* _AIM OF THE TASK_:
Set down a word-for-word copy of the data below, limited to the lines from the first through the line with "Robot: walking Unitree".

INFORMATION SHOWN Start Marker

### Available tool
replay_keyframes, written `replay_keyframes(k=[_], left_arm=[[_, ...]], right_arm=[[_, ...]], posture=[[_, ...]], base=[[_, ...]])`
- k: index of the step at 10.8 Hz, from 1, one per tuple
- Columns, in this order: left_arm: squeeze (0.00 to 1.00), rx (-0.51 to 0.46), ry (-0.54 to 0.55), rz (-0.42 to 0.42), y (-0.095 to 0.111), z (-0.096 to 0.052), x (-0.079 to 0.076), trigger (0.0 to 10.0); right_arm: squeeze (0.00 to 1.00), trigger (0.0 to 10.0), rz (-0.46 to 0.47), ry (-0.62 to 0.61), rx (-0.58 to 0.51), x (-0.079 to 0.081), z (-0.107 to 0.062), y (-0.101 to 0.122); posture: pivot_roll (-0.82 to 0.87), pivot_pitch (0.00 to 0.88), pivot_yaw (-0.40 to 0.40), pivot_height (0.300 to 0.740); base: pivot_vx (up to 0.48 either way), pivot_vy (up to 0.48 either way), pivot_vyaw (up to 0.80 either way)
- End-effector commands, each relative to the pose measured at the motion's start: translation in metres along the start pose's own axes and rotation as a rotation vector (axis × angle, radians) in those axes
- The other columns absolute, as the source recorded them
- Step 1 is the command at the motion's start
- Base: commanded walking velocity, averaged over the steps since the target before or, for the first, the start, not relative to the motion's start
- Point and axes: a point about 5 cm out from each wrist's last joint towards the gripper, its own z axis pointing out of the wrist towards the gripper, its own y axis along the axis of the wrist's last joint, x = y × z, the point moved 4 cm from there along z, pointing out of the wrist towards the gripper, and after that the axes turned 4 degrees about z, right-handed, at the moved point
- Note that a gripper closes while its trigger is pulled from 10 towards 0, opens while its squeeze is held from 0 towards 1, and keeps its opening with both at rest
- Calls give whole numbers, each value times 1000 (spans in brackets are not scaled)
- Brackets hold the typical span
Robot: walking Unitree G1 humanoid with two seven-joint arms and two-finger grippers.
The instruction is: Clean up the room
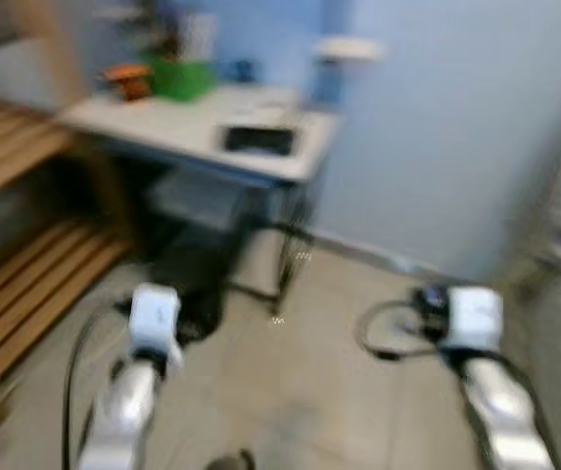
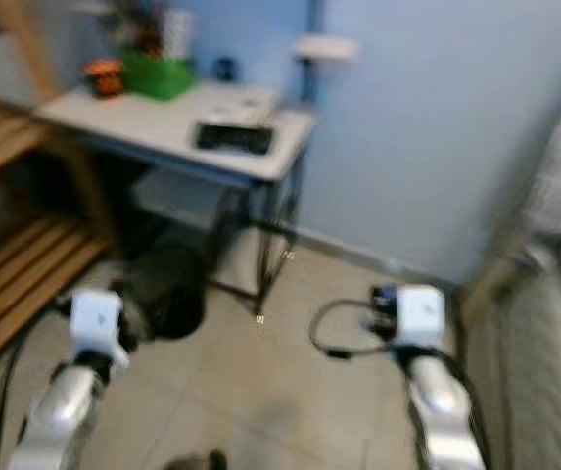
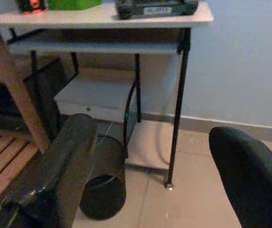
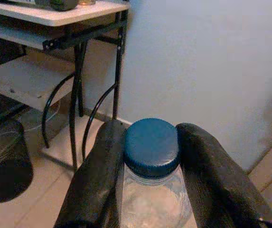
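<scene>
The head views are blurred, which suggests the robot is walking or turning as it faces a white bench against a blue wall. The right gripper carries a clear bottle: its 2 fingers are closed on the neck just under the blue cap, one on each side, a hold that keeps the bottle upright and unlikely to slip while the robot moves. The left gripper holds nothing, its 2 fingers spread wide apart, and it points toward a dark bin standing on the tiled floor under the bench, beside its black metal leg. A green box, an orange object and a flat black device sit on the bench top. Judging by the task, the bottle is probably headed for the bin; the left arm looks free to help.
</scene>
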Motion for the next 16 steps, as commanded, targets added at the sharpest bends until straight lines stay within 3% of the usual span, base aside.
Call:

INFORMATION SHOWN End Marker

* _FINAL ANSWER_:
### Available tool
replay_keyframes, written `replay_keyframes(k=[_], left_arm=[[_, ...]], right_arm=[[_, ...]], posture=[[_, ...]], base=[[_, ...]])`
- k: index of the step at 10.8 Hz, from 1, one per tuple
- Columns, in this order: left_arm: squeeze (0.00 to 1.00), rx (-0.51 to 0.46), ry (-0.54 to 0.55), rz (-0.42 to 0.42), y (-0.095 to 0.111), z (-0.096 to 0.052), x (-0.079 to 0.076), trigger (0.0 to 10.0); right_arm: squeeze (0.00 to 1.00), trigger (0.0 to 10.0), rz (-0.46 to 0.47), ry (-0.62 to 0.61), rx (-0.58 to 0.51), x (-0.079 to 0.081), z (-0.107 to 0.062), y (-0.101 to 0.122); posture: pivot_roll (-0.82 to 0.87), pivot_pitch (0.00 to 0.88), pivot_yaw (-0.40 to 0.40), pivot_height (0.300 to 0.740); base: pivot_vx (up to 0.48 either way), pivot_vy (up to 0.48 either way), pivot_vyaw (up to 0.80 either way)
- End-effector commands, each relative to the pose measured at the motion's start: translation in metres along the start pose's own axes and rotation as a rotation vector (axis × angle, radians) in those axes
- The other columns absolute, as the source recorded them
- Step 1 is the command at the motion's start
- Base: commanded walking velocity, averaged over the steps since the target before or, for the first, the start, not relative to the motion's start
- Point and axes: a point about 5 cm out from each wrist's last joint towards the gripper, its own z axis pointing out of the wrist towards the gripper, its own y axis along the axis of the wrist's last joint, x = y × z, the point moved 4 cm from there along z, pointing out of the wrist towards the gripper, and after that the axes turned 4 degrees about z, right-handed, at the moved point
- Note that a gripper closes while its trigger is pulled from 10 towards 0, opens while its squeeze is held from 0 towards 1, and keeps its opening with both at rest
- Calls give whole numbers, each value times 1000 (spans in brackets are not scaled)
- Brackets hold the typical span
Robot: walking Unitree G1 humanoid with two seven-joint arms and two-finger grippers.

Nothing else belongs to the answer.